Developer Debate & Comments

vforno • May 20, 2026
Yes, I think that having the code completely checked by AI is not a good idea, but an AI that says, "Check these," because they are noteworthy. This is my idea of a future where I hope AI is like the movie "Limitless." That is, it supports you in improving yourself and giving you greater capabilities, not in replacing you entirely.
isaisabella • May 20, 2026
Let AI review the code written by AI? interesting...
luplex • May 19, 2026
Haystack is a popular Framework for building AI agents: https://haystack.deepset.ai/
softwaredoug • May 19, 2026
Just to say great idea. But the name "Haystack" is used by several dozen things FWIW :)
oersted • May 19, 2026
Man, it's such a shame that you pivoted away from the canvas-based editor concept, it was such a pleasure to use, it's so much better than tabs.https://github.com/haystackeditor/haystack-editorIt's still probably the best tool to navigate, visualize and understand complex codebases, which is particularly important now with AI coded repos. I keep looking for alternatives but they are all notably worse.About a month ago I spent a few frustrating hours building it from source for my system and making it work, and I've enjoyed using it as my main IDE since.I wish I had the time to make a fork and bring in a newer version of VSCode. If anyone takes it up I might help at least.
ramon156 • May 19, 2026
I like this idea. To be blunt, would this have more features than hooking up Claude/Gemini/Codex and saying "If - at any point - you're unsure, step back and let a human review"

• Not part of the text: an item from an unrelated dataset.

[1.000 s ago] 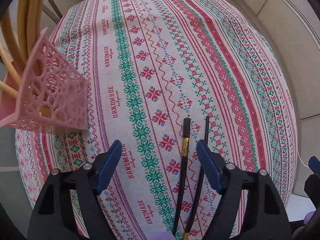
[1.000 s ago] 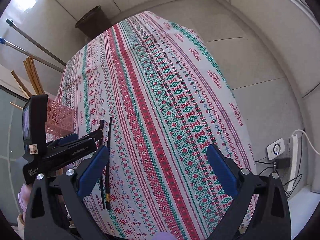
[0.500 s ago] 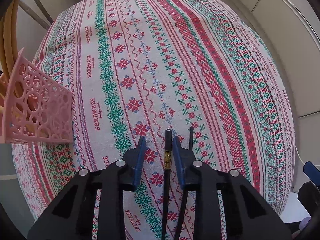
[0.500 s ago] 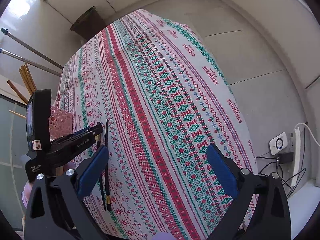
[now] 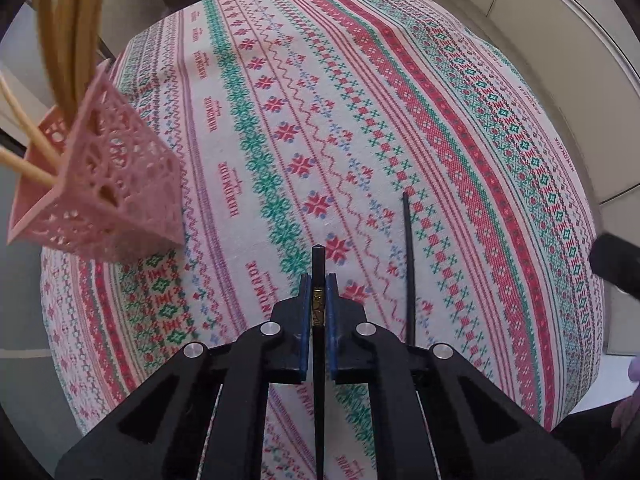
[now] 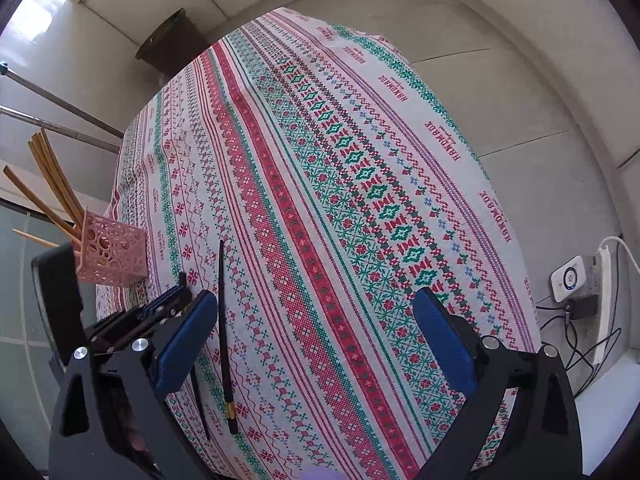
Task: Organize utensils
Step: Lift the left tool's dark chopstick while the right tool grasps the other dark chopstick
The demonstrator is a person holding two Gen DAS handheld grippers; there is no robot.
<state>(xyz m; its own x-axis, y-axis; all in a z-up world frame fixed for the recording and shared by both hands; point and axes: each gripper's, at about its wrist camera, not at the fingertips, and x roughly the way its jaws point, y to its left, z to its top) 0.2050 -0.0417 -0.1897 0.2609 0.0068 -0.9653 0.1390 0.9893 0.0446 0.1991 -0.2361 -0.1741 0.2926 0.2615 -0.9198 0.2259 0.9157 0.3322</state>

Frequently Asked Questions

Market intelligence mapped to Haystack, a PR review system designed to triage and manage pull requests, especially those generated by coding agents..

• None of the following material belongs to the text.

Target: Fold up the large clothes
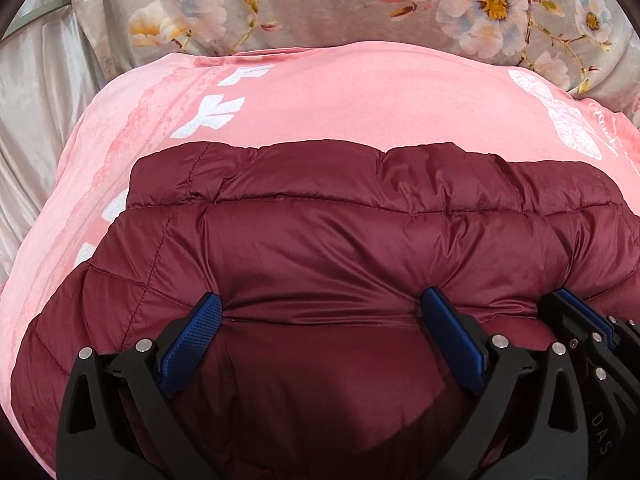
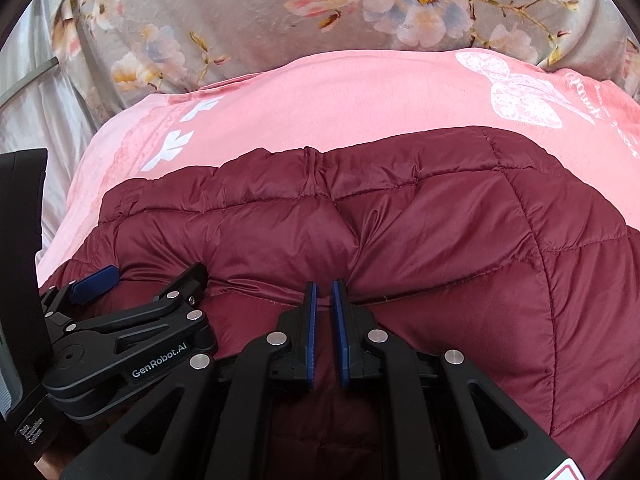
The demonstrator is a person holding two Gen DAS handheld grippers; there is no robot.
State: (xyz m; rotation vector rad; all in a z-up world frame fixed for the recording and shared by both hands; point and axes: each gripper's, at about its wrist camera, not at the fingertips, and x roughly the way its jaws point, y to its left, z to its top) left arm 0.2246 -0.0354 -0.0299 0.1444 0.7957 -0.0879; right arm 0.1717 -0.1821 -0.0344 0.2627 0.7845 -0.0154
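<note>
A maroon quilted puffer jacket (image 1: 340,232) lies on a pink printed cloth (image 1: 340,92); it also fills the right wrist view (image 2: 440,240). My left gripper (image 1: 322,304) is open, its blue-padded fingers spread wide and resting on a folded edge of the jacket. It shows at the left of the right wrist view (image 2: 148,278). My right gripper (image 2: 324,286) is nearly shut, its jaws pinching a fold of the jacket edge. It shows at the right edge of the left wrist view (image 1: 580,312), close beside the left gripper.
The pink cloth (image 2: 320,100) has white leaf and butterfly prints. Beyond it lies a grey floral blanket (image 2: 280,12). Pale satin fabric (image 1: 36,92) hangs at the left.
</note>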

What problem does Haystack, a PR review system designed to triage and manage pull requests, especially those generated by coding agents. solve?
Based on our AI analysis of the original developer request, its primary technical positioning is: A solution that replaces traditional GitHub PR review with an intelligent queue, triaging PRs into "Safe to merge," "Needs fixes," or "Needs human review" categories, specifically addressing the "explosion" of PRs from coding agents and the resulting "cognitively exhausting" review process.
What is the general sentiment around Haystack, a PR review system designed to triage and manage pull requests, especially those generated by coding agents.?
Yes, we have tracked 8 direct responses and active debates regarding this specific topic originating from Hacker News.
What architecture is tied to Haystack, a PR review system designed to triage and manage pull requests, especially those generated by coding agents.?
Our proprietary extraction maps Haystack, a PR review system designed to triage and manage pull requests, especially those generated by coding agents. to adjacent architectural concepts including PRs, human attention, coding agents, GitHub PR review system.

Engagement Signals

30
Upvotes
8
Comments

Cross-Market Term Frequency

Quantifies the cross-market adoption of foundational terms like coding agents and codebase by tracking occurrence frequency across active SaaS architectures and enterprise developer debates.